- Rose Rand, 8 February 1949
- Born: Rozalia Rand 14 June 1903 Lemberg, Galicia, Austria Hungary
- Died: 28 July 1980 (aged 77) Princeton, New Jersey, U.S.

Education
- Alma mater: University of Vienna
- Doctoral advisor: Robert Reininger [de] Moritz Schlick
- Other advisor: Rudolf Carnap

Philosophical work
- Era: Contemporary philosophy
- Region: Western philosophy
- School: Analytic philosophy Logical positivism Vienna Circle
- Institutions: University of Vienna
- Main interests: Logic, epistemology, philosophy of science
- Notable ideas: Analysis of notions

= Rose Rand =

American philosopher

Rose Rand (born Rozalia Rand, /de-AT/; June 14, 1903 – July 28, 1980) was an Austrian-American logician and philosopher.
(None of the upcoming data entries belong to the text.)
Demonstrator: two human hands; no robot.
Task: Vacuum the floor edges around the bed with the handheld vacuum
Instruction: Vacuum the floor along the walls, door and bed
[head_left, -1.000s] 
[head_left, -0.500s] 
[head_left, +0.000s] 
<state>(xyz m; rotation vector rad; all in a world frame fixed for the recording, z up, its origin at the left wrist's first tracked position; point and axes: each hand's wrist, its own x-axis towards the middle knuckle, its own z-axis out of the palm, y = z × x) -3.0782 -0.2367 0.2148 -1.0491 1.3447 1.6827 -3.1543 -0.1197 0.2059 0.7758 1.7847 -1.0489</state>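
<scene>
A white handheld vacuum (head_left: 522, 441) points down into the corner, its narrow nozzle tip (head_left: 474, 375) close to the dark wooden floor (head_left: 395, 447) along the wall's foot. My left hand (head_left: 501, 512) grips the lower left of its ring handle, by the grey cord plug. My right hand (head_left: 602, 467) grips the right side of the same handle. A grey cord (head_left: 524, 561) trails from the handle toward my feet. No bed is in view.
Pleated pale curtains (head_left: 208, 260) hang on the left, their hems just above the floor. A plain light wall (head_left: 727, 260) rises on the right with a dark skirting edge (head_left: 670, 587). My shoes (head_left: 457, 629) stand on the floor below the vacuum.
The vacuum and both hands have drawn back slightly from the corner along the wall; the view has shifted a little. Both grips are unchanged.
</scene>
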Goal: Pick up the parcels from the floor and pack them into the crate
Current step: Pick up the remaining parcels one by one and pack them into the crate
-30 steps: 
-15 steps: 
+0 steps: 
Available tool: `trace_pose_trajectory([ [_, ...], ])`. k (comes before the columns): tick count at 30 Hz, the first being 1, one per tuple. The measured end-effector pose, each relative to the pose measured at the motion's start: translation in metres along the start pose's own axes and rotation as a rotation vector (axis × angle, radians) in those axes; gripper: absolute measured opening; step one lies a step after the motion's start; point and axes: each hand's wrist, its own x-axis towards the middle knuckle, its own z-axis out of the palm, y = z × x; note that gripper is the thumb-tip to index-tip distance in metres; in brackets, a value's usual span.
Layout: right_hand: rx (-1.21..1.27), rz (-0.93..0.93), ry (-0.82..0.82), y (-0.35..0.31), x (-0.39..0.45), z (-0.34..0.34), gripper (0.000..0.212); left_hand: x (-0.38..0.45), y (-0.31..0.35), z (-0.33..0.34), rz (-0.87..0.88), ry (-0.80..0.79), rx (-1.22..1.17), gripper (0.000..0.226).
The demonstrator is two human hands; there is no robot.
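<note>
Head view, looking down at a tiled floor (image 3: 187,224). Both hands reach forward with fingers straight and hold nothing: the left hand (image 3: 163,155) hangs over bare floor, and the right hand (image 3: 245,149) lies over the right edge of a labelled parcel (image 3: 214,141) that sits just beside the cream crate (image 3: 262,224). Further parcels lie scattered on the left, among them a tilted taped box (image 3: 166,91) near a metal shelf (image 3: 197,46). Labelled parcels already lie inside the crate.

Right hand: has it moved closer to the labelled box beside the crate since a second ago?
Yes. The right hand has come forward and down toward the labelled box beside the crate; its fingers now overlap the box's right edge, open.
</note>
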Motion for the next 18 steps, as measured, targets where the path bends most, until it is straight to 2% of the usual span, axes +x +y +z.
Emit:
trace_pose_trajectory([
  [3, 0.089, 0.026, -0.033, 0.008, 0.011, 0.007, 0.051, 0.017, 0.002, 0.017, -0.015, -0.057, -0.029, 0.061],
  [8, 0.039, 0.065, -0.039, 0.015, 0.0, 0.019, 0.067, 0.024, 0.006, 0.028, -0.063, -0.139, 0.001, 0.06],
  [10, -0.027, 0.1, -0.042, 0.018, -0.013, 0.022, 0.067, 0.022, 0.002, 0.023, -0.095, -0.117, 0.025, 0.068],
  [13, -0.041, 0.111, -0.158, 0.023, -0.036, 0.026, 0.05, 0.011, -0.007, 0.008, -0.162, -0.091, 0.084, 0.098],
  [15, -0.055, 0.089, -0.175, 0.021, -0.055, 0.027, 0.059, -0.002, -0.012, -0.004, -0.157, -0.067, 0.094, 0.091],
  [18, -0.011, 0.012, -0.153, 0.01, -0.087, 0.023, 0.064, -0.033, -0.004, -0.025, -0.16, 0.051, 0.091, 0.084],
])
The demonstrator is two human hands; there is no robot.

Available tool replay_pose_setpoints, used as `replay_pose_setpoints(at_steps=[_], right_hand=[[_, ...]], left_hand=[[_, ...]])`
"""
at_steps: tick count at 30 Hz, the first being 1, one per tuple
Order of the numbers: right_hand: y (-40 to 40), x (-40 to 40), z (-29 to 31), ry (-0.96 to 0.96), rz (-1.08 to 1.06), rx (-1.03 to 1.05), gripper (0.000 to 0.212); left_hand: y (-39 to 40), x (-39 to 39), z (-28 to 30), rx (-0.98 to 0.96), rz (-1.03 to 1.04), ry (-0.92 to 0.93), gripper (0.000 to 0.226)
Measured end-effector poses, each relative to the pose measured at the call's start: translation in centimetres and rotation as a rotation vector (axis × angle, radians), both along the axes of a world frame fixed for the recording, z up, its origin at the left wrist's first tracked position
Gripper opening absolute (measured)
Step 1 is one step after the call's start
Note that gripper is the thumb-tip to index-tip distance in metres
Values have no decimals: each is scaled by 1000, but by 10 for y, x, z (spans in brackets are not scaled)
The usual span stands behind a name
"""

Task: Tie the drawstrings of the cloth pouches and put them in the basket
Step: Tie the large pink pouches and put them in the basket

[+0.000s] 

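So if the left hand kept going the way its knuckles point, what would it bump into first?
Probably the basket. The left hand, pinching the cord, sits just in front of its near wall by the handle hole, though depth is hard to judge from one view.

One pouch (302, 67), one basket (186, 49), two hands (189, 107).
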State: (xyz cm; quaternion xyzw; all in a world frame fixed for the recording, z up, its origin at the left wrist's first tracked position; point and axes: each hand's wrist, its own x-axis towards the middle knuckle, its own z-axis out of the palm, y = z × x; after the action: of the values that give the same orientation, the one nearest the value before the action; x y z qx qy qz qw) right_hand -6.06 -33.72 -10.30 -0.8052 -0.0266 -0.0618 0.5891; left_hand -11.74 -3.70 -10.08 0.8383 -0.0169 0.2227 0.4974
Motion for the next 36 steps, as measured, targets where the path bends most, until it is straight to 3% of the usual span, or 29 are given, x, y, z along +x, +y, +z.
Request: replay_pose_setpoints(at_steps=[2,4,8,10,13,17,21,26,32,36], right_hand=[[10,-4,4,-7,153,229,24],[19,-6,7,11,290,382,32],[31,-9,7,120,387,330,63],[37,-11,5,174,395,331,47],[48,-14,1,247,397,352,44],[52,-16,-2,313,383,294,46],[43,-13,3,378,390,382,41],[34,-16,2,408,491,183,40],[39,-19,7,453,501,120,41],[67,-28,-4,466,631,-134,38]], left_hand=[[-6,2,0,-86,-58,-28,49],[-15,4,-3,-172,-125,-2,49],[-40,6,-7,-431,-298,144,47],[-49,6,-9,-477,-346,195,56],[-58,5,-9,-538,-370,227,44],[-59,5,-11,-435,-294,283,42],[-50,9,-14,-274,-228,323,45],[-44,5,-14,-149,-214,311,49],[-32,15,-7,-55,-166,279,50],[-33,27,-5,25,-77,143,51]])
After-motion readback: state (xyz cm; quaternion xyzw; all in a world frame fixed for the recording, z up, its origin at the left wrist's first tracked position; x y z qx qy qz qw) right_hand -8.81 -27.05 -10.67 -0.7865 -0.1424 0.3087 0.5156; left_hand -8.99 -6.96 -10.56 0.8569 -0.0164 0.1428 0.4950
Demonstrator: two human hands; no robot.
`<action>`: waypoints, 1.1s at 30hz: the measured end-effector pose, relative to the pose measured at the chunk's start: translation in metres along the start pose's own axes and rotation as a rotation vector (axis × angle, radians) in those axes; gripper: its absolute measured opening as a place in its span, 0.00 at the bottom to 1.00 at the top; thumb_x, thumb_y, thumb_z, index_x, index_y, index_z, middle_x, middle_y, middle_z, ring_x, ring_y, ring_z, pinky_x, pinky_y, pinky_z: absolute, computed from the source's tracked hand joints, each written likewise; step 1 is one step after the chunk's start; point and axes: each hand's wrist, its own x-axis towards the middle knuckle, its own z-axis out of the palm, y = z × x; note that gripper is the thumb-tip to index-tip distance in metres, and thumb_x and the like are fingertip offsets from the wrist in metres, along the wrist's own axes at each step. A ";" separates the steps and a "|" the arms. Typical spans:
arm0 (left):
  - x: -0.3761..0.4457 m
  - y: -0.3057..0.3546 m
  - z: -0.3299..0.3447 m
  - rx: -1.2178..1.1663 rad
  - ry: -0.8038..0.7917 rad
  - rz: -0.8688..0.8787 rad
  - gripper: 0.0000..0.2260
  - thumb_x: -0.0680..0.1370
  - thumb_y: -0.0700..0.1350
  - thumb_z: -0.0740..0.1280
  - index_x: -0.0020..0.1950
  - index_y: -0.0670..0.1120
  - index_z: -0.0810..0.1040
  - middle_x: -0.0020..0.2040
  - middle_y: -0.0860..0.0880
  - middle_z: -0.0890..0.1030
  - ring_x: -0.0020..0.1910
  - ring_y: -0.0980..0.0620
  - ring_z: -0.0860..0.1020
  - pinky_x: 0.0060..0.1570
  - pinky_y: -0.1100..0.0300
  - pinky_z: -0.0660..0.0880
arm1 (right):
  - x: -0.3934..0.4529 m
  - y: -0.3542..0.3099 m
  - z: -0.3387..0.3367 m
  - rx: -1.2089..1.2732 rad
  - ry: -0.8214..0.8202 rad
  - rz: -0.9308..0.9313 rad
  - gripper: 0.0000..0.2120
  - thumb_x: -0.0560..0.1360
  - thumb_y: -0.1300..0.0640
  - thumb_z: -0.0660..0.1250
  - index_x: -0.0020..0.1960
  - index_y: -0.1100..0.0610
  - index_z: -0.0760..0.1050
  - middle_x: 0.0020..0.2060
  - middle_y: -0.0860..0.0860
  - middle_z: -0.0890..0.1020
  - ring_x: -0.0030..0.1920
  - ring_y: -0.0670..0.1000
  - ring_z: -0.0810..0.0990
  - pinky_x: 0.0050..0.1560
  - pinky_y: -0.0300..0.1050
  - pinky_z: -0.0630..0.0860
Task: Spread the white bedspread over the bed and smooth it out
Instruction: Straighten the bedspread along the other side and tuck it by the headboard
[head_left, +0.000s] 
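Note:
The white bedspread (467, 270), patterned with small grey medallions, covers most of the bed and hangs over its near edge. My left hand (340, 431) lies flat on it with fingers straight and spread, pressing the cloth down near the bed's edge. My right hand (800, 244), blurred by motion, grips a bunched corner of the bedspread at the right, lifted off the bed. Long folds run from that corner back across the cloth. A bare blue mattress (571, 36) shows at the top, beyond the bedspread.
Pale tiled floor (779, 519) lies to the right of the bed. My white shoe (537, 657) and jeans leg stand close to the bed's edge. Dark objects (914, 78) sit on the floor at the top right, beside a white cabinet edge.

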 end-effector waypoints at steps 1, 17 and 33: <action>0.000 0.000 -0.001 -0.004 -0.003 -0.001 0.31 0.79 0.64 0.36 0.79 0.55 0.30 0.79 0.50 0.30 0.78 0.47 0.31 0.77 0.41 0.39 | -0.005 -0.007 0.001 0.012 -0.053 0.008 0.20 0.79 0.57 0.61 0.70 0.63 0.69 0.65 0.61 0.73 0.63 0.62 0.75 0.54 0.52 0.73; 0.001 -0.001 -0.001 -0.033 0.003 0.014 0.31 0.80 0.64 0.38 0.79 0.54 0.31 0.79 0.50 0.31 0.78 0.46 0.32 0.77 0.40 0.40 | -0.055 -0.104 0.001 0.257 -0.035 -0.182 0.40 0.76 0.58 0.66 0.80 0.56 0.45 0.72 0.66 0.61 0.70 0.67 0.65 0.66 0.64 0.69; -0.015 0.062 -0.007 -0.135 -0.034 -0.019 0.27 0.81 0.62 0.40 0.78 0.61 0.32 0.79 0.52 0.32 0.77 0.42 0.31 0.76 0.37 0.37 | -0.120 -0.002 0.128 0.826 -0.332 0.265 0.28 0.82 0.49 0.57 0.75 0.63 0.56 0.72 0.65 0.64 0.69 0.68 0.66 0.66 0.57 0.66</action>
She was a member of the Vienna Circle.

== Life and work ==

Rose (Rozalia) Rand was born in Lemberg in the Austrian crown land of Galicia (today, Lviv, Ukraine). After her family had moved to Austria she studied at the Polish Gymnasium in Vienna. In 1924 she enrolled in Vienna University, her teachers included Heinrich Gomperz, Moritz Schlick, and Rudolf Carnap. She graduated with her first degree in 1928. During her post-graduation years, she remained in contact with Vienna Circle colleagues such as Schlick.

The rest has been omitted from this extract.